• **Exercise objective**
Each line of the data below from the one holding "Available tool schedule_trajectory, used" to the one holding "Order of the", inclusive, is to be reproduced exactly; no other line belongs in the answer.

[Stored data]
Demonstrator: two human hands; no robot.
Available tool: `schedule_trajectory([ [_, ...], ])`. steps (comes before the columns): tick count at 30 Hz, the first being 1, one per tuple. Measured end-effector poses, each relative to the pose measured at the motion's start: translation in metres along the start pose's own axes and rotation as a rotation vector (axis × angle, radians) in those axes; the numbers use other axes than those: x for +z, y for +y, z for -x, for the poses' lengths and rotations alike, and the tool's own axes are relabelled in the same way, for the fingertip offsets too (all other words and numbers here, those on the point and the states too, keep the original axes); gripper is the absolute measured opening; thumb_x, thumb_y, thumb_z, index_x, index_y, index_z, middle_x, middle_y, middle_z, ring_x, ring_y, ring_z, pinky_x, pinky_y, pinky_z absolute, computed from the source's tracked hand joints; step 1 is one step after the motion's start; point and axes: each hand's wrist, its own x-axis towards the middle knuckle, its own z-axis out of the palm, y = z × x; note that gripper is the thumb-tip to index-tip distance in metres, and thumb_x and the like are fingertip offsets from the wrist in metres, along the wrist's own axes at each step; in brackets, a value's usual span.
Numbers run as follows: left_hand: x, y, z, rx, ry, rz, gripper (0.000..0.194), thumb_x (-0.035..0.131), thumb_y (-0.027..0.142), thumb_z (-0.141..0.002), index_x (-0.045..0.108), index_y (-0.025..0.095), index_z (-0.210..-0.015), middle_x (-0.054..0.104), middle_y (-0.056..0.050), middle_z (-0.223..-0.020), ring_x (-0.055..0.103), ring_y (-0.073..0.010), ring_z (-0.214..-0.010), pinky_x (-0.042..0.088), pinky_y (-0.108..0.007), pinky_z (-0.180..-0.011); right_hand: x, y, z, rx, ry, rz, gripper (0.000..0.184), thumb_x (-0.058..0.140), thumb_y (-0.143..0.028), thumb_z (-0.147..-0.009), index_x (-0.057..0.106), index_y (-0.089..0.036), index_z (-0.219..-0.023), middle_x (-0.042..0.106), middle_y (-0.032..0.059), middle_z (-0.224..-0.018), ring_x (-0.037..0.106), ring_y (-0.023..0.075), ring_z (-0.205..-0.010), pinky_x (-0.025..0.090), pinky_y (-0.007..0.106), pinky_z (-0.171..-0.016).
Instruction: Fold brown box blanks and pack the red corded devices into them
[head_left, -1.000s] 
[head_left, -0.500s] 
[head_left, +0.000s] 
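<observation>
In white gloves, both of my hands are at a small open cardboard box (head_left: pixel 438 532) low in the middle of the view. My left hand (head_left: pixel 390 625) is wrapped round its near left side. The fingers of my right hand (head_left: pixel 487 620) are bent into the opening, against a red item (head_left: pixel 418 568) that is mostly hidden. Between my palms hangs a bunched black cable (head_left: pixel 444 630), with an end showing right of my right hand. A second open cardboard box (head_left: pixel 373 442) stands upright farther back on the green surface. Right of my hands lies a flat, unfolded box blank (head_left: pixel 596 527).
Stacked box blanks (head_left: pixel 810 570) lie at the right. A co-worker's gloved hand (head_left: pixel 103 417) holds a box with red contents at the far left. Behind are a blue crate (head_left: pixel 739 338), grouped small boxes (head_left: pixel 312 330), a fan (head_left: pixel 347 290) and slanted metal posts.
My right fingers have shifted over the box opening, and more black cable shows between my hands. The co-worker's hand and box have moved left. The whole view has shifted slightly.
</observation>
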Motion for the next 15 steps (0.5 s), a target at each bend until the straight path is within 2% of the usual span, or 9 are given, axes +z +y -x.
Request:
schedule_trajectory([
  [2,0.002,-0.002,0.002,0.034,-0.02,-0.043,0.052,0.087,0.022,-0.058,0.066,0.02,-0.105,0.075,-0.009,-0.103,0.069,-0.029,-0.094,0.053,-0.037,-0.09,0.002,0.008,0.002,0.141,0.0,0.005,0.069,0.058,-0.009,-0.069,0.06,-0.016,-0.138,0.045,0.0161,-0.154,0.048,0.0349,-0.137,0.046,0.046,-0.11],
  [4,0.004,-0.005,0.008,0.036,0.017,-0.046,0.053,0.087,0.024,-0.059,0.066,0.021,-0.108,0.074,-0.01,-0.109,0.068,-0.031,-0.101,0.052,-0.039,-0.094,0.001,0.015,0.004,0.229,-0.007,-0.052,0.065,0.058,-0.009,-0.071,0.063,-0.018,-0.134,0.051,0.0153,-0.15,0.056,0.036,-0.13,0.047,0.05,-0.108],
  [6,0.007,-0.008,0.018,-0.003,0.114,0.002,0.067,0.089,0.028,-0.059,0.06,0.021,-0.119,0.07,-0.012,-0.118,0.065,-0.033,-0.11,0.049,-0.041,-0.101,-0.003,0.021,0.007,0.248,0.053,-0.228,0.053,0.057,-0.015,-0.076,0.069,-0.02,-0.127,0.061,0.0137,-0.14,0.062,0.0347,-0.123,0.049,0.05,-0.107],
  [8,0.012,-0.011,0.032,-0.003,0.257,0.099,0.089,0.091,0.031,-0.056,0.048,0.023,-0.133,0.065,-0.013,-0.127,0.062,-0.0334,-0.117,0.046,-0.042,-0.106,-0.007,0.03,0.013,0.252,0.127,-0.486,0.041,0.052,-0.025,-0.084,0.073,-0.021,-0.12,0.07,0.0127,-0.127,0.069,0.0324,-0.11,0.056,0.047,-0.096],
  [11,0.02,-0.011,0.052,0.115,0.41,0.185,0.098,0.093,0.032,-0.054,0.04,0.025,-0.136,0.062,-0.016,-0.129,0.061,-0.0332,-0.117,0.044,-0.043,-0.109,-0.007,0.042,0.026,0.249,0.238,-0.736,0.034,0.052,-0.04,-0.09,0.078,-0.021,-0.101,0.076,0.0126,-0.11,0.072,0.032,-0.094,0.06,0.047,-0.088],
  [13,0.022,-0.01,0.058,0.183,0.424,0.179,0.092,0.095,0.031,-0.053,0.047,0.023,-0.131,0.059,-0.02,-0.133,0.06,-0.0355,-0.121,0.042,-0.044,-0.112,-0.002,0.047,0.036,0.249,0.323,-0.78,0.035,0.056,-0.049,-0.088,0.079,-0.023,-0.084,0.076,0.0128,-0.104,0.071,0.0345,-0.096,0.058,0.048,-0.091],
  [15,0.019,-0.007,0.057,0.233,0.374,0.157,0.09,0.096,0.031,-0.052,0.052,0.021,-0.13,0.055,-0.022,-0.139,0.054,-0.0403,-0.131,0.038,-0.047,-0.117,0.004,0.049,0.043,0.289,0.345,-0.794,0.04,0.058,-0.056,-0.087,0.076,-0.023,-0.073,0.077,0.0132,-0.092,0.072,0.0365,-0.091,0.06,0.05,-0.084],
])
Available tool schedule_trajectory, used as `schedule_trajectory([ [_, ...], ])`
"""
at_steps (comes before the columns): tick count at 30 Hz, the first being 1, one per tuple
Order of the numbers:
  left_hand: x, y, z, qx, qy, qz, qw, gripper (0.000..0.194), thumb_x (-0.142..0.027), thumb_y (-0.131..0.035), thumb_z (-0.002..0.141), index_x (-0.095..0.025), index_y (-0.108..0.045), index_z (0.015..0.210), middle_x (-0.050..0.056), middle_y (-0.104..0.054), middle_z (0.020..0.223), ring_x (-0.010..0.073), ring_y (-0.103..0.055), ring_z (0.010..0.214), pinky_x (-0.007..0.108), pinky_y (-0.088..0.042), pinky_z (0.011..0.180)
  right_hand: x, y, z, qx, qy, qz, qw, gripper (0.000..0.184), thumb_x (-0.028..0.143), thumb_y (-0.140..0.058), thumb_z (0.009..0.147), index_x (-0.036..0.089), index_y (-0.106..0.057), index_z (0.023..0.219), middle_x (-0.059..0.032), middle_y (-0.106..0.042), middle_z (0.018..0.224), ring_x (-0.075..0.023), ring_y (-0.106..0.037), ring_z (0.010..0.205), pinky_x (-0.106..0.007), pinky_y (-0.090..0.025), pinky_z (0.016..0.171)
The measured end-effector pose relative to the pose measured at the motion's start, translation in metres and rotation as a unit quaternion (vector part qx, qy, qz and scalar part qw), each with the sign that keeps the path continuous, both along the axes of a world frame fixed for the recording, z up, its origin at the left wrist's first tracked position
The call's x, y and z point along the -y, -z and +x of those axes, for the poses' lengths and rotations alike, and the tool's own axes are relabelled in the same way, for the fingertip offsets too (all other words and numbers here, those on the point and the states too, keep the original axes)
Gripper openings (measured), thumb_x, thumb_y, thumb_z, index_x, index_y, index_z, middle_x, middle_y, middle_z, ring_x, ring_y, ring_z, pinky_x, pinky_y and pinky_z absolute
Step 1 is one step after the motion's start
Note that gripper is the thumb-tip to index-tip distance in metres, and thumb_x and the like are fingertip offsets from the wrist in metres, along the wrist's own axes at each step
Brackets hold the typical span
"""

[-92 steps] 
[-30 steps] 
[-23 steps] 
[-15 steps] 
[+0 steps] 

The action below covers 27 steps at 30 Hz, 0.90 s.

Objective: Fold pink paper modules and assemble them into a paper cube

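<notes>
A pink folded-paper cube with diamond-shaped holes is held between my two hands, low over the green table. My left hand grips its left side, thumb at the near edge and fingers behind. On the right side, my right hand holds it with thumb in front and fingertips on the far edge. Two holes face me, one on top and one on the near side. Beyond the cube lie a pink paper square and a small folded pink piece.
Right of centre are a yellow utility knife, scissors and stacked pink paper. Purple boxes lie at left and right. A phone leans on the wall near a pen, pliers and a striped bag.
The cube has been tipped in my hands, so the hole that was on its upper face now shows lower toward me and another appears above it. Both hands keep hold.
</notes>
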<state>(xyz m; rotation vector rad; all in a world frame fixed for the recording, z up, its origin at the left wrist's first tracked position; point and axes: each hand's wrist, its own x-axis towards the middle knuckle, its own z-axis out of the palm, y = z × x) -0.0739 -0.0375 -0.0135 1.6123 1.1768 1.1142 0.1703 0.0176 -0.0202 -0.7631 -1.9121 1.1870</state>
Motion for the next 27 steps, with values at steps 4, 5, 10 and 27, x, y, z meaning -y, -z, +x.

• **Result of this task**
Available tool schedule_trajectory, used as `schedule_trajectory([ [_, ...], ])`
"""
at_steps (comes before the columns): tick count at 30 Hz, the first being 1, one per tuple
Order of the numbers:

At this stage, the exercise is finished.